## Required action
Copy out exactly the lines from the start of the data to the line containing "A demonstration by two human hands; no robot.". Include both.

Dataset section Block Start

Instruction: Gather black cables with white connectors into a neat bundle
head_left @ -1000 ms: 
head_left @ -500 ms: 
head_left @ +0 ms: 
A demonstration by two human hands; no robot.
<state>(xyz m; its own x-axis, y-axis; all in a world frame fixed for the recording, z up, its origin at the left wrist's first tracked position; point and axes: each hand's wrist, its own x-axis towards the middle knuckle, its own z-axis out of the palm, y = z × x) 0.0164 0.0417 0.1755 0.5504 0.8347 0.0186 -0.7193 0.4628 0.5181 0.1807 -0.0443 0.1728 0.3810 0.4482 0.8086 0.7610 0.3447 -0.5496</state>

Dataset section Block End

## Answer box
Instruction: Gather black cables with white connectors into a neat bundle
head_left @ -1000 ms: 
head_left @ -500 ms: 
head_left @ +0 ms: 
A demonstration by two human hands; no robot.

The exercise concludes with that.